Piecing together what little I have left to scream.
My coffee mocks me and the consistent coughing I expel just to try to say to her I have nothing left to tell.
There is no reason for explaining how she is pulling away from us.
There is nothing left to hold across this dingy diner table.

With something to lose in my back pocket,
I let her pull the trigger, keeping eye contact with her grinding, bearing teeth;
Lips a deep obsidian – as ominous as the cloak of Death -
Making her gums look more of a grey, watered-down pink.
No salty-sweet liquid smile spreads between those lips.
No more warming gesture left to give….

Deeply split:
Right through the skull.
I **** in air through my teeth.
Dead and shattered, I refuse the refill from the waiter.
I’ve got no stomach anyway.

She eats my brain, feasts on the memories, ripping them with her blood-black canines.
She tears my lips right off;
My face;
Giving me little room to say my piece.

I’m only now just starting to hate her.

Down her gullet goes my sight.
I’m blinded by the spit she threw into my eyes.

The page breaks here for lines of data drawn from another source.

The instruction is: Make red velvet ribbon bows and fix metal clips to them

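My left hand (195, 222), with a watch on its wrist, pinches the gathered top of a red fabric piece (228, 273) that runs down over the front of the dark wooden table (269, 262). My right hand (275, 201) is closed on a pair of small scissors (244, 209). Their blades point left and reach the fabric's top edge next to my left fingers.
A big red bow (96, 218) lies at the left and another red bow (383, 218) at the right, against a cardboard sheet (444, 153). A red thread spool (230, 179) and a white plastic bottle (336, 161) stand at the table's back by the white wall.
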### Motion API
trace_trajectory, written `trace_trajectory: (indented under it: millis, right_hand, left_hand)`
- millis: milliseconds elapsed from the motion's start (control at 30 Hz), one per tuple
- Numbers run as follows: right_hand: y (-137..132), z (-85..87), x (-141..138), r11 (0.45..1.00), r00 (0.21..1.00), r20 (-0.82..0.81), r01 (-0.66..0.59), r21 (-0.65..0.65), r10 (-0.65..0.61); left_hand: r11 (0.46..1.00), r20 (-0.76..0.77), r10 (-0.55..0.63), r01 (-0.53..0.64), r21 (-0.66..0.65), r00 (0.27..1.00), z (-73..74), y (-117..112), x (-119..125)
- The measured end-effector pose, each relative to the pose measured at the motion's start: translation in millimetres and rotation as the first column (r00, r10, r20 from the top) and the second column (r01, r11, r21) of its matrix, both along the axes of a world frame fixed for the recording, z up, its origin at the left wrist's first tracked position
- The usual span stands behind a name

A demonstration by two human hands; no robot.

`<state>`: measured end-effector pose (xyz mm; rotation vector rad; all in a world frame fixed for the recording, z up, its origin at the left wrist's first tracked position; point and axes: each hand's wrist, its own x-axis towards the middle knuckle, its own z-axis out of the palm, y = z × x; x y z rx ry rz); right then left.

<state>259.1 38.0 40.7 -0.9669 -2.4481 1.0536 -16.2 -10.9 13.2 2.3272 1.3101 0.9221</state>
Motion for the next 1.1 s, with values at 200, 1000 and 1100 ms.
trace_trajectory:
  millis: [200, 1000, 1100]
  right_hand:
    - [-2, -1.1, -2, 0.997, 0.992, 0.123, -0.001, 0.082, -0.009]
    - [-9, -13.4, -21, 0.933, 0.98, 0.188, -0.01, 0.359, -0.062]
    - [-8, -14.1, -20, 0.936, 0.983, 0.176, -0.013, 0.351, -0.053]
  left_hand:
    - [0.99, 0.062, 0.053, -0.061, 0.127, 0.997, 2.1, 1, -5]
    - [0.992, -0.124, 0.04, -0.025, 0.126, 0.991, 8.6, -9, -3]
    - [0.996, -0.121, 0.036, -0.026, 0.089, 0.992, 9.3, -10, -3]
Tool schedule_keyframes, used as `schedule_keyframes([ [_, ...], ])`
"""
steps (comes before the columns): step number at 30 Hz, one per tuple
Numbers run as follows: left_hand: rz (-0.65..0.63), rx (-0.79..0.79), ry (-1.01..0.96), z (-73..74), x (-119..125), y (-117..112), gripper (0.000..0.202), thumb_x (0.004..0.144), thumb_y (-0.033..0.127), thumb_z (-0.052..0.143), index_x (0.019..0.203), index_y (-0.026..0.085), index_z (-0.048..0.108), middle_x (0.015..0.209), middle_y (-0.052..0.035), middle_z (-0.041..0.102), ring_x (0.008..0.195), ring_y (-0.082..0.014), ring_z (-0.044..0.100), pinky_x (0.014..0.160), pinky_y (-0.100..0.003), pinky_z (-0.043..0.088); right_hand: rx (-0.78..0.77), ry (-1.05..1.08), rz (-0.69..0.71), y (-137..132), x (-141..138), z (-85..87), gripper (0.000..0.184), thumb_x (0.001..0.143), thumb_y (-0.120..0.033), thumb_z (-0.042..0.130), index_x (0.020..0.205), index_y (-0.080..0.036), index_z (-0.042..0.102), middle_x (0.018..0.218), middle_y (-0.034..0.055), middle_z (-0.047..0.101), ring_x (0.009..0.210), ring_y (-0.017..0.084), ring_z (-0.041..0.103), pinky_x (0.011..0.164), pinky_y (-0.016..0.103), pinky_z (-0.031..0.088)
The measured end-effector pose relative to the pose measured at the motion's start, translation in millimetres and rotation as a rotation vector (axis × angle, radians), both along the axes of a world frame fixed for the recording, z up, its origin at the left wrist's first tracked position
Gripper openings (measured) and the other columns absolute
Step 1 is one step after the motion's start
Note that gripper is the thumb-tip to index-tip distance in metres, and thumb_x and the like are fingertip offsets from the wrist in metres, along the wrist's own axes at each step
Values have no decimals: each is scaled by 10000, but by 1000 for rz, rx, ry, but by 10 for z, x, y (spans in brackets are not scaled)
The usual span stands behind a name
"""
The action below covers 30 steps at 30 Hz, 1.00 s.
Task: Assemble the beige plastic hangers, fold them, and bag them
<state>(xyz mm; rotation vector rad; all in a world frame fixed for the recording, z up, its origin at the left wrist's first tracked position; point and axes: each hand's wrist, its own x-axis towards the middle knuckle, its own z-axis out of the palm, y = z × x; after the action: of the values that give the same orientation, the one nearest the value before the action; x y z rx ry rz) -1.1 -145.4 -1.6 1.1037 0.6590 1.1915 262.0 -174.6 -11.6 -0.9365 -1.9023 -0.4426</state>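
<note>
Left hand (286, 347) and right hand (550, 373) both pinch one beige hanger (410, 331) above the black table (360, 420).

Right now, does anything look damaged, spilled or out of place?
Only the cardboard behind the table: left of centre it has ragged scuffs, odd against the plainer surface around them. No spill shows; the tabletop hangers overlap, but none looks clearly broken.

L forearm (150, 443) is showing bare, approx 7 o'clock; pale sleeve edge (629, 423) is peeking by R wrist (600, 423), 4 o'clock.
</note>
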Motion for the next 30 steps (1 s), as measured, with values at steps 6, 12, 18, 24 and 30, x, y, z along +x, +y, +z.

I really meant nothing to her anyway.

My body cripples under her steely knife talons.

I dream of Afterlife and what peace it has to offer:
A couch to myself.
Room and
Space and
Time.
No hidden, broken shards of her shoved into the crevices of my home.
Bare and
Abandoned.
Alone and
Undisturbed.

As I dream, her hands ravenously caress mine.
Luring her prey in, I see. Killing with saccharine kindness.

She still cares about me.
She hopes I can forgive her.
She still wishes for me to be there.

darling you just ate – no. ****. darling you just tore me into shreds.

She frowns.
Brow furrows.

Her blade finger nails drag away
leaving deep swelling, gashes on my hands.
Black nails.
Black lips.

I fleck the rust off my rage and it burns anew.
We have done this far too many times.

I never wanted to ******’ be here in the first place…. You brought me here. Remember that.

I need a ******’ cigarette. This coffee is *****.

She looks like she need a cigarette too.

She only smokes when I’m around, and since she’s trying to **** me off, she refuses my offer to dip outside to refresh our lungs with nicotine.

This diner air is still and
stale and
suffocating.

Hell, maybe I’ll die twice today. That would be something.

Her feet tap underneath us.
She is only waiting for me to say everything is alright.
That she is in the clear.
That I will just disappear from this very spot once she gets up to go.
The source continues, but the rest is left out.